Summer 1942: first escape attempt by Sergeant Mandel.
Winter-spring 1943: some PoWs were assigned to work detachments.
April 1943: Brigadier Sterling managed to escape with 11 comrades.
9 September 1943: the camp was occupied by the Germans.
Allied prisoners in the Gavi Ligure camp
Date | Generals | Officers | NCOs | Troops | TOT |
1.7.1942 | 84 | 2 | 49 | 135 | |
1.8.1942 | 175 | 3 | 50 | 228 | |
1.9.1942 | 181 | 3 | 50 | 234 | |
30.9.1942 | 106 | 4 | 54 | 164 | |
31.10.1942 | 130 | 4 | 54 | 188 | |
30.11.1942 | 144 | 4 | 54 | 202 | |
31.12.1942 | 140 | 4 | 76 | 220 | |
31.1.1943 | 160 | 4 | 57 | 221 | |
28.2.1943 | 167 | 4 | 57 | 228 | |
31.3.1943 | 1 | 163 | 4 | 56 | 224 |
30.4.1943 | 1 | 167 | 4 | 146 | 318 |
31.5.1943 | 1 | 168 | 4 | 251 | 424 |
30.6.1943 | 1 | 172 | 4 | 351 | 528 |
31.8.1943 | 1 | 177[1] | 4 | 464 | 646 |
Camp’s overview
PG 5 Gavi was installed in a fortress built in the tenth century and was intended to be a punishment camp for unruly PoWs. It was labelled by Roger Absalom and others «the Italian Colditz». As noted by a delegate of the Protecting Power: «the many high and thick walls, the vaults and turrets make a certain impression on the prisoners of war transferred from other camps enclosed only by a light wire fence, and it seems as if a closer watch was to be kept over them.» [TNA, WO 224/106]

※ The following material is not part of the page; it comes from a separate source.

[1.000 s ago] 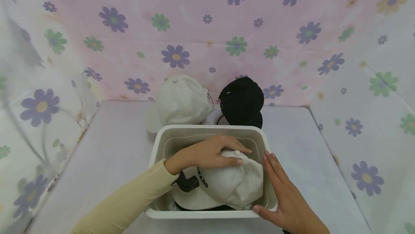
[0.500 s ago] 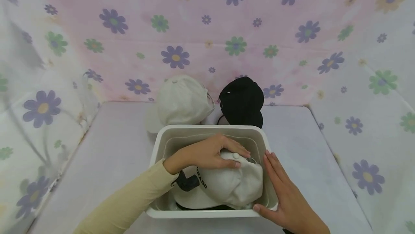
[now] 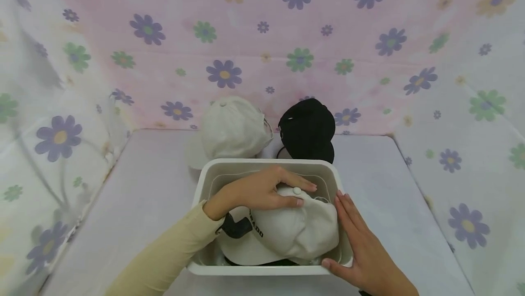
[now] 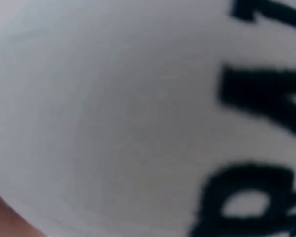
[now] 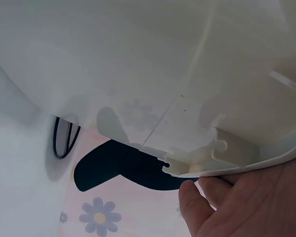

Indeed, the fortress was supposed to give that precise impression. Since Italy’s unification, the castle had been used as a prison, except during the First World War, when it became a PoW camp for Austro-Hungarian PoWs. During the Second World War, the fortress was returned to this use as a camp intended for officers, and any other rank of prisoners, considered to be «problematic», or «unruly», «difficult to manage or who have already tried to escape several times» [TNA, WO 224/106]. The appearance of the camp and its austere internal physiognomy were part of the punishment. As Captain Tommy S. Macpherson wrote home in June 1942, when he had just arrived in Gavi:
Even though Gavi was intended to hold PoWs who had shown a propensity to escape and to prevent them from attempting to break out, escape attempts took place in this camp just as they did at Colditz. In summer 1942, shortly after the camp’s opening, Sergeant Mandel dug a tunnel from his room to the sewers. However, the plan was discovered before the prisoner could use it. This was only the beginning: by September 1942, in fact, at least six escapes were attempted from the fort. Another escape occurred at the beginning of 1943, this too unsuccessful. The methods used by the PoWs were various: tunnels, ropes made of tied-together bedsheets, and Italian uniforms, both originals and those produced by the PoWs. Escape attempts, as the case of Gavi demonstrates, were among the principal activities carried on by Allied PoWs in the Axis’s hands.
In April 1943, Brigadier Douglas Arnold Stirling, Commander of the 1st Armoured Brigade in North Africa, and 11 comrades tried to escape. Stirling was stopped by the guards and, according to him, by the camp’s commander, Moscatelli, who hit him on the face, perhaps involuntarily. The PoWs had prepared a series of tunnels inside the walls and the water tank. Stirling and three others were captured during the attempt, but the rest managed to get away. Four were recaptured a few hours later, while the rest remained at large for days, some even for a week.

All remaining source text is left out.